Eu me levantei correndo e comecei a catar todos os materiais que achei que iriam servir pra salvar o chefe deles, mas não é bem assim que as coisas funcionam. Quando terminei de pegar as coisas, ele me segurou pelo braço, e os outros vieram carregando o restante. No meio do caminho, um bando de homens veio pra cima da gente, gritando, mas eles começaram a meter bala, então os caras correram.
Helô: pelo amor de Deus, gente, eu não posso morrer! Eu tenho uma filha pequena, ela é um bebê, ela precisa de mim!
Sabiá: se tu ficar suave, ninguém vai morrer aqui não, doutora. É só tu fazer o teu trabalho que tu vai voltar, tá ligado? Tem que ser antes da polícia entrar aqui, porque eu sei que o choque e o BOPE vão entrar pra conter essa merda, ainda mais agora que tem carcereiros mortos. Mas tu vai ficar suave e vai fazer o teu trabalho, entendeu?

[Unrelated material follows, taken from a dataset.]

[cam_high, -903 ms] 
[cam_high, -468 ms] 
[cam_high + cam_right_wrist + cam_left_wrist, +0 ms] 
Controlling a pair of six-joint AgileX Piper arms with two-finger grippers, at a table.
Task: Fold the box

Se o nosso chefe morrer, tu nunca mais vai ver tua filha.
Eu comecei a tremer todinha, e eles foram fazendo a minha segurança até a cela. Quando cheguei, a cena era desesperadora: o cara tava sangrando muito. Fiquei encarando por alguns segundos, e então eles fecharam a cela. Todos ficaram do lado de fora, como se estivessem fazendo a proteção.
Sabiá: dá teus pulos aí, doutora, pra salvar ele. Eu quero saber o que tu vai fazer, c*****o. Mas tu vai salvar a vida dele, senão tu também não sai daqui com vida. Aí vão ser dois enterros.
Peguei a maleta que trouxe: luvas, gaze, atadura, pinça, tesoura, fio e agulha, seringa com anestésico, solução salina, compressas e um bisturi pequeno. Coloquei as luvas e tentei manter a voz firme, mesmo com o coração disparado.
Helô: calma… ele ainda respira? Mostra o ferimento.
Um dos homens entrou e afastou o pano. A barriga estava aberta, sangue fresco, tecido exposto. Pulso fraco, respiração curta. Ele tava apagado, inconsciente.
Sabiá: tá fudido, doutora. Rápido.
Primeiro, controlei o sangramento com compressas. Pressionei firme, identifiquei o vaso que jorrava e prendi com uma pinça improvisada. Infiltrei anestésico ao redor do ferimento só pra reduzir o reflexo; ele nem reagiu, tava apagado.
Limpei com solução salina, retirei os coágulos com gaze. Com a pinça segurando o vaso, passei pontos profundos na camada muscular pra conter a hemorragia. Amarrei rápido, nós firmes. A perda de sangue diminuiu.
Sabiá: tu segura ele aí, doutora. A gente vai buscar antibiótico, analgésico, soro e mais compressa. Vamo rápido.
Helô: eu fico com ele. A sutura não pode afrouxar. Se der, tragam oxigênio.
Eles saíram em bando pelo corredor pra buscar mais coisas, e eu fiquei ali, vigiando o curativo. O sangramento estava controlado, a sutura firme, a compressa no lugar. O homem continuava inconsciente, mas o pulso voltou mais forte. Segurei a respiração, esperando que voltassem rápido.
E eu só conseguia pensar na minha filha. Eu preciso voltar pra minha bebê.